Prana shakti is not just prana, apana, samana, udana, vyana, or devadatta, kurma, naga, krikara, dhananjaya, or even manas, buddhi, chitta and ahamkara pranas. It is a homogeneous experience of everything put together. Everything that is fragmented is put together and you see that as a form or experience. The agent that puts everything together is prana shakti, the active element. An example: you have a jigsaw puzzle and you are putting one piece at a time in its place. Who is doing it? The jigsaw puzzle is not doing it by itself. Somebody is putting it together and that is you. You are not the jigsaw puzzle; you are the maker of the picture of the puzzle. Prana shakti operates in the same manner, according to vedantic thought.

The universe and the cosmic self are seen as pulsations of prana. From the vedantic perspective, everything is pulsation of prana. In the absence of prana, destruction takes place. As long as the pranas are in the body, there is no decay. The body begins to decay the moment it dies. Why is it not decaying now while you are alive? Why does it wait for the prana to leave the body before it begins its decay? It is because prana is the glue, the agent that holds everything together.

Reaching the luminous chitta

The practice of prana pratyahara belongs to the original raja yoga tradition. You progress to it only after you have worked with the senses, manas and buddhi. When you work with the senses, you learn to detach them from their associations. When you work with your manas, you know how to direct your senses and mind to do the right thing. When you work with buddhi, you are able to bring luminosity to the dark areas of your own intelligence and cultivate special traits of discrimination, to know the difference between right and wrong, appropriateness and inappropriateness, correctness and wrongness of a situation, an event, an act or a thought. Buddhi allows the understanding of dharma to take place. Therefore, buddhi is an important component.

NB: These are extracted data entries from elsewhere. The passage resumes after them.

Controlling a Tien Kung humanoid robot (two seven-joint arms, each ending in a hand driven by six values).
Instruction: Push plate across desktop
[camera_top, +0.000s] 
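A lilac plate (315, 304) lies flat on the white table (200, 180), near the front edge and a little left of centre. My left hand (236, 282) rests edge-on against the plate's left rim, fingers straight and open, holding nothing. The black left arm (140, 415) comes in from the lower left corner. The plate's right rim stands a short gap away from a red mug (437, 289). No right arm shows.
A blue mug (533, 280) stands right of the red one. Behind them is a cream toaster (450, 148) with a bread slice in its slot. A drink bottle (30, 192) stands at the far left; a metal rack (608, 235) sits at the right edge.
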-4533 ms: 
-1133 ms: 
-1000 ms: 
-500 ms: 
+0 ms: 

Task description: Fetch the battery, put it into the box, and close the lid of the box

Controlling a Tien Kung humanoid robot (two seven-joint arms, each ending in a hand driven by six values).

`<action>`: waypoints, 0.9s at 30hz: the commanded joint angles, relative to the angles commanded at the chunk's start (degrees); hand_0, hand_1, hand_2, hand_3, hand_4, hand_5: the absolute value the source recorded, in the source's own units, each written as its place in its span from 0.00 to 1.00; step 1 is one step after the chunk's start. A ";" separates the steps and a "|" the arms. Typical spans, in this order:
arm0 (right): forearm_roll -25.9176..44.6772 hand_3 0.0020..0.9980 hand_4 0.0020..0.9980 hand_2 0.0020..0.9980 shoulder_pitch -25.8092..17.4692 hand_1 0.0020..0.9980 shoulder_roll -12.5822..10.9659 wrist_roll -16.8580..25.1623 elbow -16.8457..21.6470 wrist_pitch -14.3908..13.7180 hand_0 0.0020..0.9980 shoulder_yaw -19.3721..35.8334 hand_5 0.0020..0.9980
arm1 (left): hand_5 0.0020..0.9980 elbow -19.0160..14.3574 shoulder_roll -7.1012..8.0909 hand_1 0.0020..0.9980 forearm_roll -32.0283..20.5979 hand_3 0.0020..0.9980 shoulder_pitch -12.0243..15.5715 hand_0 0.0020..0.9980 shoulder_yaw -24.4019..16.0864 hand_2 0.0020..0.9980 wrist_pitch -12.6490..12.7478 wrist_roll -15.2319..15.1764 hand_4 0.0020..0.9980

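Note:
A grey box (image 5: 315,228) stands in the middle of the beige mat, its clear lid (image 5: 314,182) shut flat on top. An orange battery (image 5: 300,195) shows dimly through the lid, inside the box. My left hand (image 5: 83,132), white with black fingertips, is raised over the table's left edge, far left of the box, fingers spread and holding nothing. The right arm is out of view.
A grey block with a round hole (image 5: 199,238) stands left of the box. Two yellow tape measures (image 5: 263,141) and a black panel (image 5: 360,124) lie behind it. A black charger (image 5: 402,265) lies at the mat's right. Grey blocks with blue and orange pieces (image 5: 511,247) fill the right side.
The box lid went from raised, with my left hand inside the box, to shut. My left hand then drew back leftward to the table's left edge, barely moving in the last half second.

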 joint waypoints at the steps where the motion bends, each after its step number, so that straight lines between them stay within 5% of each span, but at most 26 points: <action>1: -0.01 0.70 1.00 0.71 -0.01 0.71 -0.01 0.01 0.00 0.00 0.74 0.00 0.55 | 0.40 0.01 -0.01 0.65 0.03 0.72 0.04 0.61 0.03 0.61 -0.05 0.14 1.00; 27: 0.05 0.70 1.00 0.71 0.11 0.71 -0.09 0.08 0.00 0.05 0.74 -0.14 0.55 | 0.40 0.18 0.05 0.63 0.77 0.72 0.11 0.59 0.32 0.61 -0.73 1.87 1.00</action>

Chitta allows clearing of the six conditions. When chitta becomes luminous, you can say that it is the experience of self-realization, the absence of everything that was detrimental. There is luminosity of everything that is uplifting, positive and enriching. This is illumination of chitta. Even Patanjali has used this idea, by stating that when you work through the vrittis of chitta, you can experience samadhi, which is illumination.